Mesures de protection et conseils pratiques
La prévention reste la meilleure protection contre les chenilles processionnaires. Il est recommandé d’éviter de stationner sous les arbres infestés et de ne jamais toucher directement les nids, cocons ou chenilles. Le port de vêtements couvrants s’impose lors des promenades en forêt pendant les périodes à risque.
En cas d’exposition, il convient de prendre immédiatement une douche froide sans frotter la peau et de changer entièrement de vêtements. L’arrosage des zones contaminées fait retomber les poils urticants au sol et limite leur dispersion aérienne.
La diversification des essences forestières ralentit la propagation des chenilles processionnaires. L’introduction de feuillus dans les plantations de résineux crée un environnement moins favorable à leur développement et favorise l’installation de leurs prédateurs naturels.
FAQ
Quand intervenir contre les chenilles processionnaires ?
Le traitement au Bacillus thuringiensis doit être appliqué en septembre-octobre sur les jeunes chenilles. L’échenillage s’effectue en hiver et la pose d’écopièges avant la procession printanière.
Les nids vides restent-ils dangereux ?
Les nids abandonnés conservent leur pouvoir urticant pendant 2 à 3 ans. Les poils se dispersent dans l’environnement et restent actifs même après la disparition des chenilles.
Peut-on éliminer définitivement les chenilles processionnaires ?

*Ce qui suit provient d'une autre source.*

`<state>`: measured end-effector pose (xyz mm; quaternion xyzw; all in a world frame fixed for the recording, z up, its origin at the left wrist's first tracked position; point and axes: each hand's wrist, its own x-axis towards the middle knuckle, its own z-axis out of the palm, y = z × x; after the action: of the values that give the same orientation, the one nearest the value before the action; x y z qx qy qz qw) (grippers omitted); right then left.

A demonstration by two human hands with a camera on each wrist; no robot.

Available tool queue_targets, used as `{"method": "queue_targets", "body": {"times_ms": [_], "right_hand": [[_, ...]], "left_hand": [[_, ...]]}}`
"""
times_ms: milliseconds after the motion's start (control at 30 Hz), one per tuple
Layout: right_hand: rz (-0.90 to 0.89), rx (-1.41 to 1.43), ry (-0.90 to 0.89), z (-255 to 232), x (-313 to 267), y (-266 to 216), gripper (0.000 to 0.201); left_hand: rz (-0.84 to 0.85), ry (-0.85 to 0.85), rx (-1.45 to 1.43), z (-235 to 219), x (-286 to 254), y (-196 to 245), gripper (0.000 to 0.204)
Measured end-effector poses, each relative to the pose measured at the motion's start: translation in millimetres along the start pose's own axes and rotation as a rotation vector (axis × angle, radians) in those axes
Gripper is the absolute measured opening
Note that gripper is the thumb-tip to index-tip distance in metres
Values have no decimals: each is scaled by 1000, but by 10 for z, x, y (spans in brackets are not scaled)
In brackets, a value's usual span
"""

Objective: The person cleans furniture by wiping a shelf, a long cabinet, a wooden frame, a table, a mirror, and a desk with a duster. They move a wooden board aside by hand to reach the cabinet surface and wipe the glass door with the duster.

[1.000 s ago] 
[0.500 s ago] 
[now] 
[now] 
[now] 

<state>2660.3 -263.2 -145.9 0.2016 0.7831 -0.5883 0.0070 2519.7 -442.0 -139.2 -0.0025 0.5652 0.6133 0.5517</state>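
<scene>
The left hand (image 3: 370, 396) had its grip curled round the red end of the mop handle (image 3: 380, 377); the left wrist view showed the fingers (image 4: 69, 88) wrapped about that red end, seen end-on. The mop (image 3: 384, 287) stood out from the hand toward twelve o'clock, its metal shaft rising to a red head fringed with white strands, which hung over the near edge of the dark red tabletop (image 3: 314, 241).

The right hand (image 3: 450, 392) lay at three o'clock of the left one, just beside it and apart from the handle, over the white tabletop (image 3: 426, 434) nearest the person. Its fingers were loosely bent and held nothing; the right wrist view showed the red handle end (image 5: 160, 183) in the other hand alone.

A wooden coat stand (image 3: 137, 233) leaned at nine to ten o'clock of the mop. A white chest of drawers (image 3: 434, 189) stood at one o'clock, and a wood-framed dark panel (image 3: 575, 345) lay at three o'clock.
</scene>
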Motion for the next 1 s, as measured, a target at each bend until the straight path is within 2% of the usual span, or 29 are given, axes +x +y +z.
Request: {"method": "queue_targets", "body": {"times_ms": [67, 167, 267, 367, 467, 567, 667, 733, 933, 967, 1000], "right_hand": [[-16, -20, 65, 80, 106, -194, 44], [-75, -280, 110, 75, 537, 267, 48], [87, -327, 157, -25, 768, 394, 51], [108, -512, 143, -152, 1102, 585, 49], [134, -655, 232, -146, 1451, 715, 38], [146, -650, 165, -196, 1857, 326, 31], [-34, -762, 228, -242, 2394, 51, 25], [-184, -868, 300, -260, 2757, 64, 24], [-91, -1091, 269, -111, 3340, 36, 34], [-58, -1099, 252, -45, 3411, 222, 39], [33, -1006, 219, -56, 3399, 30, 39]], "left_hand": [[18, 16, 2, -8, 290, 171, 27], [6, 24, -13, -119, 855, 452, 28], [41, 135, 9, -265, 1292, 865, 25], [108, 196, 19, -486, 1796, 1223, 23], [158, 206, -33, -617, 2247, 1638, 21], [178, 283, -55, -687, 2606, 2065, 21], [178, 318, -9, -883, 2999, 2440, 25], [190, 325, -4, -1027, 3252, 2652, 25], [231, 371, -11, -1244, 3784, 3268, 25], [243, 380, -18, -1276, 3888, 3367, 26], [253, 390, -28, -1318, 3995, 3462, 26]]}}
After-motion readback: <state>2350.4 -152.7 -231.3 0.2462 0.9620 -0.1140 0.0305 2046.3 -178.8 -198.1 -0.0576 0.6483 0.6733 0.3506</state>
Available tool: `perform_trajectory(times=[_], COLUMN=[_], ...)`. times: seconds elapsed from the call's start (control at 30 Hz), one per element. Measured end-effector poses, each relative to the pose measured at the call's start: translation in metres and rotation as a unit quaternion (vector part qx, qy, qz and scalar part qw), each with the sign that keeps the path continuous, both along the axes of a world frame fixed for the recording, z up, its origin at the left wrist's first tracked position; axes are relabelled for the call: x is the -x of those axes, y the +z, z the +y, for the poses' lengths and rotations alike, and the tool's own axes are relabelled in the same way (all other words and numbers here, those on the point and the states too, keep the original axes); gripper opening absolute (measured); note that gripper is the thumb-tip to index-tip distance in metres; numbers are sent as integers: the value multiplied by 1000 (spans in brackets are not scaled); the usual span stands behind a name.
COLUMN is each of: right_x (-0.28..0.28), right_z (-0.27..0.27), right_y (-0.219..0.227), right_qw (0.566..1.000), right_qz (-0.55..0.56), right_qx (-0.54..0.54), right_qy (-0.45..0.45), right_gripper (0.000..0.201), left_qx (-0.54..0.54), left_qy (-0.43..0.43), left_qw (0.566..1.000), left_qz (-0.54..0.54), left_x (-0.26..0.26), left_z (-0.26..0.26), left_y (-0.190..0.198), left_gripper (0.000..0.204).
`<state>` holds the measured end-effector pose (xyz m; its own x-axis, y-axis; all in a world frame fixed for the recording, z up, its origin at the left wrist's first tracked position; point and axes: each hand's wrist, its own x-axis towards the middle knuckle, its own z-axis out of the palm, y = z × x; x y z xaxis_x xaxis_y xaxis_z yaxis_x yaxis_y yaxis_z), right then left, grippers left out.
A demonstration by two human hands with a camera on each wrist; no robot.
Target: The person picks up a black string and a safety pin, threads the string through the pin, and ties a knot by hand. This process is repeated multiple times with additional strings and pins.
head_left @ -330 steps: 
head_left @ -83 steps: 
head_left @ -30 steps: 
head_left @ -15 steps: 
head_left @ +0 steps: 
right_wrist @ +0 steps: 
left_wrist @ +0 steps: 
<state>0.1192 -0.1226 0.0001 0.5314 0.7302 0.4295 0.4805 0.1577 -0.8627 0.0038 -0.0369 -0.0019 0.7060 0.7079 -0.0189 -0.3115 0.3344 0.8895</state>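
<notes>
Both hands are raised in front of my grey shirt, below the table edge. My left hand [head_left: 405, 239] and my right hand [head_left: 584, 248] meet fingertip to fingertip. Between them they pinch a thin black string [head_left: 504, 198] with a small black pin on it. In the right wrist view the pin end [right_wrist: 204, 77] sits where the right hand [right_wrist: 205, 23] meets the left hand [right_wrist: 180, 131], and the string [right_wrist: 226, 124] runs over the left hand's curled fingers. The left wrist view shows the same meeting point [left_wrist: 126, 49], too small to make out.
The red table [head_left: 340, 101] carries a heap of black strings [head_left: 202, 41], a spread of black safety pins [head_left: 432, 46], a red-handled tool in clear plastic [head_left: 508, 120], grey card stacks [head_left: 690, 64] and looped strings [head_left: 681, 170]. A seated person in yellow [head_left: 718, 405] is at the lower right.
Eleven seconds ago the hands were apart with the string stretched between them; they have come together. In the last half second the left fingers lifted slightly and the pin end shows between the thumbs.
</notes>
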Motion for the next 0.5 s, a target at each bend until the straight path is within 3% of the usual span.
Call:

Aucune méthode ne garantit une éradication totale. Les traitements doivent être renouvelés annuellement et combinés pour maintenir les populations à un niveau acceptable.
Faut-il obligatoirement traiter un pin infesté ?
L’obligation de traitement dépend des arrêtés préfectoraux ou municipaux locaux. Dans les zones fréquentées par le public, une tolérance zéro s’applique généralement.